Happy Friday! You’ve made it! Here’s some music news to celebrate:
Linkin Park vocalist Mike Shinoda has unveiled a new solo song, titled “About You,” along with an accompanying music video. The tune also features producer and rapper Blackbear and will appear on Shinoda’s debut solo album, Post Traumatic, due out June 15th. Shinoda premiered the track on Apple Music’s Beats One, where he said that the lyrics were not directly about late Linkin Park singer Chester Bennington.
Shinoda explained, “I was writing all these songs and a lot of the early stuff on this album was about what had happened and it was about Chester and all that. Then I started trying to write some songs that weren’t about Chester and weren’t about that whole thing, and I realized that people would hear them as if they were about him. I was like, man even when I try and make a song that’s not about him, it still feels like it’s about him.”
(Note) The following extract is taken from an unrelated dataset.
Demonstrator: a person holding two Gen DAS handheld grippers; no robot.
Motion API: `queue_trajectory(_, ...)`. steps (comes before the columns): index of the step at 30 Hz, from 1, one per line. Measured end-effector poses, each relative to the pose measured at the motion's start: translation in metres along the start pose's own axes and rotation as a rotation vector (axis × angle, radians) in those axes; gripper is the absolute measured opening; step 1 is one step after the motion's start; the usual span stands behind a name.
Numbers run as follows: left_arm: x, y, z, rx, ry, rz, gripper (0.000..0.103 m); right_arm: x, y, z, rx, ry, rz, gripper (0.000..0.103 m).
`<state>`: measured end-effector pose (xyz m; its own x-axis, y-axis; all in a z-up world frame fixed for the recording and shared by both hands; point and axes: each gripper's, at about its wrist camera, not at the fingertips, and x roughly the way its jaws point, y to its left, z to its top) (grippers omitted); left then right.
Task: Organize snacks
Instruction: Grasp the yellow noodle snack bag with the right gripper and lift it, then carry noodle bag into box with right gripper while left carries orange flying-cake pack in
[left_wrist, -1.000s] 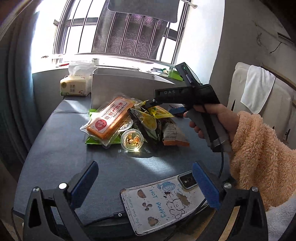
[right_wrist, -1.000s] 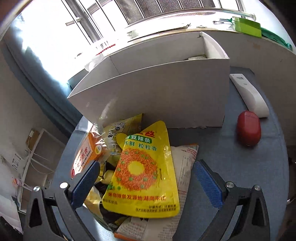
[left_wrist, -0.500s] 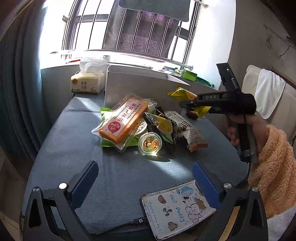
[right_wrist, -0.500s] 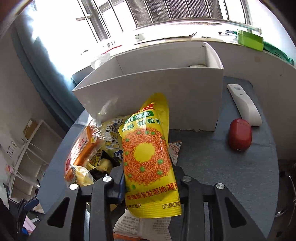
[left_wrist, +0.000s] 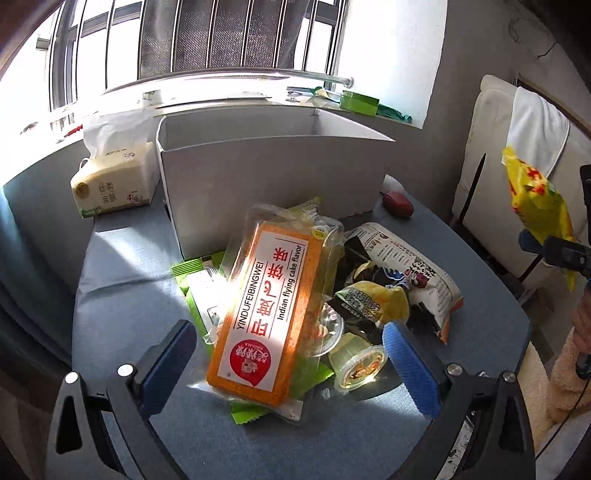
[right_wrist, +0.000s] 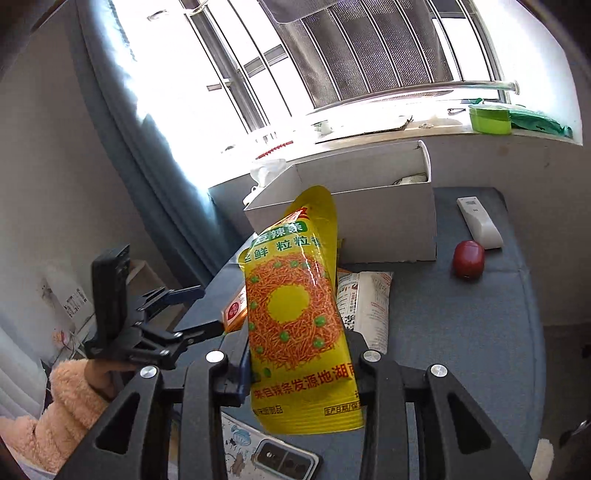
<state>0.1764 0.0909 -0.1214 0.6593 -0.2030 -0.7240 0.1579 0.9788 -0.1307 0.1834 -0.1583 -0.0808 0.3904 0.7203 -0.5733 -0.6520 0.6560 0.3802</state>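
Note:
My right gripper (right_wrist: 299, 373) is shut on a yellow snack bag (right_wrist: 295, 317) and holds it upright, high above the table; the bag also shows at the right edge of the left wrist view (left_wrist: 535, 199). My left gripper (left_wrist: 288, 354) is open and empty, low over the snack pile. Between its fingers lies an orange cake pack (left_wrist: 262, 314) on green packets (left_wrist: 192, 280). A jelly cup (left_wrist: 358, 365), a small yellow packet (left_wrist: 373, 295) and a white printed bag (left_wrist: 413, 269) lie beside it. An open white box (left_wrist: 273, 181) stands behind the pile.
A tissue pack (left_wrist: 110, 184) stands left of the box. A red oval object (right_wrist: 468, 258) and a white remote (right_wrist: 480, 221) lie right of the box. A phone (right_wrist: 284, 458) lies at the table's near edge. A chair with a white towel (left_wrist: 535, 122) stands at the right.
My right gripper closed on the yellow bag and lifted it up off the pile. My left gripper moved forward, close over the orange cake pack.

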Motion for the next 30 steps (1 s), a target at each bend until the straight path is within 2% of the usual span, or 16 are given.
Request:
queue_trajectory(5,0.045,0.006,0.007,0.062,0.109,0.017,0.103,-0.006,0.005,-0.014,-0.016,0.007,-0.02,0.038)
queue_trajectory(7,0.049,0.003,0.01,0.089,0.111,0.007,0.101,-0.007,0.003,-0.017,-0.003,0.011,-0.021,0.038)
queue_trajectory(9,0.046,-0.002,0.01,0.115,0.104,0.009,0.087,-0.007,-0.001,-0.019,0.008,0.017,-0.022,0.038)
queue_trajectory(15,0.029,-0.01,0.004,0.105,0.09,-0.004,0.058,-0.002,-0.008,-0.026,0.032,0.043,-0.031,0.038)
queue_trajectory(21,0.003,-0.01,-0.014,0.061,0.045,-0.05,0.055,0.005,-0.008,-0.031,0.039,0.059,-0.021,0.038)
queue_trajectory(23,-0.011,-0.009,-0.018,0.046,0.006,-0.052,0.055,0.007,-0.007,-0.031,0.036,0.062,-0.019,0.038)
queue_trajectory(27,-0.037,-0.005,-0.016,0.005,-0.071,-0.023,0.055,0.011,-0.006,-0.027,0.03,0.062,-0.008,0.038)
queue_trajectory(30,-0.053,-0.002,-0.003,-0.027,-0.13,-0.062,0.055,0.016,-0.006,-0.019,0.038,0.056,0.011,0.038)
“About You” follows the previously released Post Traumatic tracks “Crossing a Line” and “Nothing Makes Sense Anymore.” In January, Shinoda shared a three-track EP, also titled Post Traumatic, which marked his first new music since Bennington’s suicide last July.
Shinoda also said that while he was at first reluctant to perform Linkin Park songs when he starts doing solo shows soon, he has gradually changed his thinking on that. He said, “Look, there’s a universe of possibilities. I could do covers, but why would I do covers when I can do a couple of songs that I actually wrote and perform vocals on?” Shinoda also said that the members of Linkin Park are in touch and talking, but have not come up with any decisions about the band’s future, explaining, “It could be one thing, like we said ‘Hey do you want to go to the studio and just write some new stuff?’ That’s like the easiest thing in the world. Yes, we can do that. But then what happens after that? . . . I don’t want to get out onstage and if it’s just the five of us, how are we going to play ‘One Step Closer.’” Shinoda will make his first solo appearance since Bennington’s death at this spring’s Identity LA festival in downtown Los Angeles on May 12th.
Muse will release a 90-minute concert film called Drones World Tour in theaters across the country for one night only on July 12th. The film captures the British trio performing in multiple cities in 2016, playing a career-spanning set including “Psycho,” “Madness,” “Uprising,” “Supermassive Black Hole” and more. The band’s stage production on the trek featured never-before-seen special effects, with autonomous drones flying over the audience, giant projections and intricate LED lasers creating an incredible audio and visual experience.
Frontman Matt Bellamy said, “The symbiosis between humanity and technology has always been something I am interested by. Drones just seem to be a very interesting modern metaphor for what that represents . . . You want to leave people with the idea that they ask the question themselves about the role of technology in our lives and whether it’s a good thing or a bad thing.”
Bassist Chris Wolstenholme told us a while back that Muse always tries to make its shows more than just a performance of songs: “That’s always the aim, really, is just to come up with something that just looks really impressive, you know, and something that kind of ties in a little bit to the concept of the album but, you know, more importantly, something that becomes an experience and not just a gig, you know.”Tickets for the one-day showing will go on sale on May 3rd. More information can be found at musedrones.film
Muse released a new single and video on February 15th called “Thought Contagion.” The track follows “Dig Down,” which was released last year. The band intends to issue two more singles in the coming months, with the full album arriving either in the fall or early 2019. The band has a handful of live shows coming up, including an appearance at Carolina Rebellion next month.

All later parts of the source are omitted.